WHAT THE TASK ASKS - In your reply, reproduce every line of the data without any alteration.
Start of INFORMATION SHOWN
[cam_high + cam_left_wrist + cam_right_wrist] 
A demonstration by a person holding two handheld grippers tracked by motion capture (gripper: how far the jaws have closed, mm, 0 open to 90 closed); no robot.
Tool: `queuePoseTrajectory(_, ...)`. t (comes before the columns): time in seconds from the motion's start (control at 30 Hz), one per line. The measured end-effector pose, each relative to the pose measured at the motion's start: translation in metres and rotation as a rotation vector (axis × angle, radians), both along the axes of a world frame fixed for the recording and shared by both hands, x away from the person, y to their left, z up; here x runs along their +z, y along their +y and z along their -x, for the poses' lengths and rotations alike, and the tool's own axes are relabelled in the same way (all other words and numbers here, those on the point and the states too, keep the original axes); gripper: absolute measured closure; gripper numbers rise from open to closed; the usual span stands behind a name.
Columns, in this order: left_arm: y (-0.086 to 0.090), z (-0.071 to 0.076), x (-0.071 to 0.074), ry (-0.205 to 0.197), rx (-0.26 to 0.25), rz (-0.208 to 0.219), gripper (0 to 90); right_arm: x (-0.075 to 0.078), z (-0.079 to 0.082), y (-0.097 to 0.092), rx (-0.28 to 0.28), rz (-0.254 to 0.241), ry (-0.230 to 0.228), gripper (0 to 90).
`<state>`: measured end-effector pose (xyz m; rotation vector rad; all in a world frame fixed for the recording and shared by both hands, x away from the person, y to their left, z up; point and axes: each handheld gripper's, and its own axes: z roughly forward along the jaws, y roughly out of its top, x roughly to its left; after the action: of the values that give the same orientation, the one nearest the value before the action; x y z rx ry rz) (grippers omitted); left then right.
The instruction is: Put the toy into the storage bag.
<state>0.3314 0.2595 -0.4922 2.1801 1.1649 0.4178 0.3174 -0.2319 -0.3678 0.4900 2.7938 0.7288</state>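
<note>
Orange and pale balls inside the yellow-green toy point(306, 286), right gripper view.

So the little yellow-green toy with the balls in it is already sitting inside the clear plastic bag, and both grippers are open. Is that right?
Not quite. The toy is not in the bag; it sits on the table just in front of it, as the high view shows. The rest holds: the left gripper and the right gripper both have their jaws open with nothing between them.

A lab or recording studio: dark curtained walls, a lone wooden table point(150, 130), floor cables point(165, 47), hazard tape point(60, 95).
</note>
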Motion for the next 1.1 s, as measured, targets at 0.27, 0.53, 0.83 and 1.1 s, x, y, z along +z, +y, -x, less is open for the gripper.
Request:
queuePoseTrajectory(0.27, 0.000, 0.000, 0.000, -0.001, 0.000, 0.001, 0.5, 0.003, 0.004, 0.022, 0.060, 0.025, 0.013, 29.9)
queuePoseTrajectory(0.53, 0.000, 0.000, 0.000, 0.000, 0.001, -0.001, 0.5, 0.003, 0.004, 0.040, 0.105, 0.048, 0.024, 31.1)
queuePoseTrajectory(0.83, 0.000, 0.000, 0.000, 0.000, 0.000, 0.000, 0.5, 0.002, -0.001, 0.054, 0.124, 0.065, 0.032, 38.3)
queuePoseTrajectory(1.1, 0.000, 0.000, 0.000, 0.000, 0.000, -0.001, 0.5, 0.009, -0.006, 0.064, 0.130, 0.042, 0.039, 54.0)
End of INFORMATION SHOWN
REPLY -
[cam_high + cam_left_wrist + cam_right_wrist] 
A demonstration by a person holding two handheld grippers tracked by motion capture (gripper: how far the jaws have closed, mm, 0 open to 90 closed); no robot.
Tool: `queuePoseTrajectory(_, ...)`. t (comes before the columns): time in seconds from the motion's start (control at 30 Hz), one per line. The measured end-effector pose, each relative to the pose measured at the motion's start: translation in metres and rotation as a rotation vector (axis × angle, radians), both along the axes of a world frame fixed for the recording and shared by both hands, x away from the person, y to their left, z up; here x runs along their +z, y along their +y and z along their -x, for the poses' lengths and rotations alike, and the tool's own axes are relabelled in the same way (all other words and numbers here, those on the point and the states too, keep the original axes); gripper: absolute measured closure; gripper numbers rise from open to closed; the usual span stands behind a name.
Columns, in this order: left_arm: y (-0.086 to 0.090), z (-0.071 to 0.076), x (-0.071 to 0.074), ry (-0.205 to 0.197), rx (-0.26 to 0.25), rz (-0.208 to 0.219), gripper (0 to 90); right_arm: x (-0.075 to 0.078), z (-0.079 to 0.082), y (-0.097 to 0.092), rx (-0.28 to 0.28), rz (-0.254 to 0.241), ry (-0.230 to 0.228), gripper (0 to 90).
`<state>`: measured end-effector pose (xyz m; rotation vector rad; all in a world frame fixed for the recording and shared by both hands, x away from the person, y to their left, z up; point and axes: each handheld gripper's, and its own axes: z roughly forward along the jaws, y roughly out of its top, x roughly to its left; after the action: of the values that give the same orientation, the one nearest the value before the action; x y z rx ry rz) (grippers omitted); left then right.
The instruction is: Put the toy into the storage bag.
<state>0.3314 0.2595 -0.4922 2.1801 1.1649 0.4178 0.3174 -0.2319 -0.3678 0.4900 2.7938 0.7288</state>
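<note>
Orange and pale balls inside the yellow-green toy point(306, 286), right gripper view.

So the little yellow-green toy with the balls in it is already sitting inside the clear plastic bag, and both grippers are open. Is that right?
Not quite. The toy is not in the bag; it sits on the table just in front of it, as the high view shows. The rest holds: the left gripper and the right gripper both have their jaws open with nothing between them.

A lab or recording studio: dark curtained walls, a lone wooden table point(150, 130), floor cables point(165, 47), hazard tape point(60, 95).
</note>
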Motion for the next 1.1 s, as measured, targets at 0.27, 0.53, 0.83 and 1.1 s, x, y, z along +z, +y, -x, less is open for the gripper.
Request:
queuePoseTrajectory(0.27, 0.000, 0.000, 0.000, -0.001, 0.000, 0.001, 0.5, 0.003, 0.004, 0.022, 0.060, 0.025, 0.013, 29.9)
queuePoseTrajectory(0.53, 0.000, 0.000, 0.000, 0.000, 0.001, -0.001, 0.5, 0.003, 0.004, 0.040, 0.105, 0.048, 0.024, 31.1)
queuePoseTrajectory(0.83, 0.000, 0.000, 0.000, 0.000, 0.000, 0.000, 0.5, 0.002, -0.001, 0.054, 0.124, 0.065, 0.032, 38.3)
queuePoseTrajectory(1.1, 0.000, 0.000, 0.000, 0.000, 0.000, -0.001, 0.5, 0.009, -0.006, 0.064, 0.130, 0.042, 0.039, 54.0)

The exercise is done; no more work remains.